The temptations that we hear in the gospel concentrate on the natural outcome of a God experience. Each in their own way not only calls into question Jesus being chosen, they also push him in very instinctual directions to prove that his experience of being specially chosen is a true experience. The devil tells Jesus that if he identifies with one or all of these instinctual needs (to satisfy hunger, the need for acceptance and the desire for prestige) he will have the proof of his experience of being chosen.

This is a lie that unfortunately we seem to accept too readily. We tend to submit and over-identify with these instinctual needs without even knowing that we are trying to prove that we are a chosen son or daughter of God. The truth is our being chosen can't be proved - doesn't have to be proved. When we try to prove that we are chosen by God, we slip into earning and meriting. That we are chosen however is a gift freely given to us by God and cannot be earned.

The need to prove ourselves (becoming puffed-up) will never completely go away in this lifetime. Prayer can help us begin to see the ways in which we are trying to prove that we are God's chosen one, but only God can transform us. The more we trust God, the more we will allow the Spirit to lead us into life situations that are unexpected and often painfully revealing.

I would like to end with a story about Leonardo da Vinci, an outstanding draftsman, engineer, and painter. Just before he commenced work on his portrait of the Last Supper he had a violent argument with a fellow painter. Leonardo came away from the argument so enraged and bitter that he determined to use the face of this individual as the face of Judas, and thus take his revenge by revealing this man in infamy and scorn to succeeding generations. The face of Judas was, therefore, one of the first he finished, and everyone could easily recognize it as the face of the painter with whom he had violently argued.

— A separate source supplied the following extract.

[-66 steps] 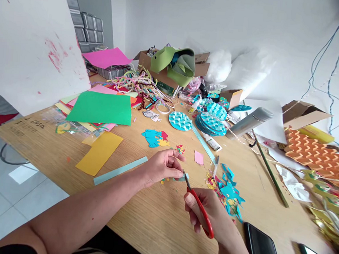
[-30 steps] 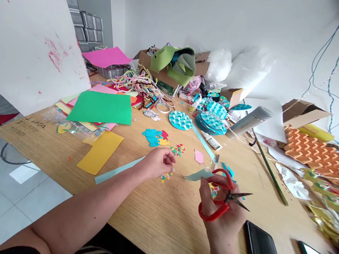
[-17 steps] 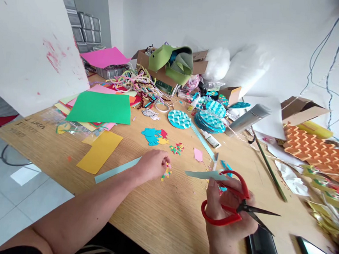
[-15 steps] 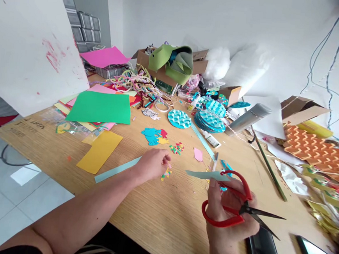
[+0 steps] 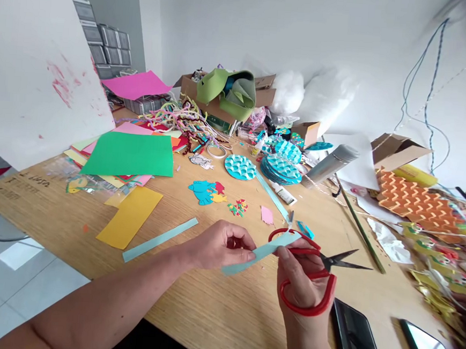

When he came to paint the face of Jesus however, he could make no progress. Something seemed to be confounding him, holding him back, and frustrating his best efforts. Finally he came to the conclusion that the thing that was preventing him from painting the face of Jesus was that he had acted revengefully by painting the face of the man with whom he had argued as the face of Judas. When he removed the face of Judas he was able to resume his work on the face of Jesus and this time did it successfully.

The Spirit will lead us where we would rather not go but need to go.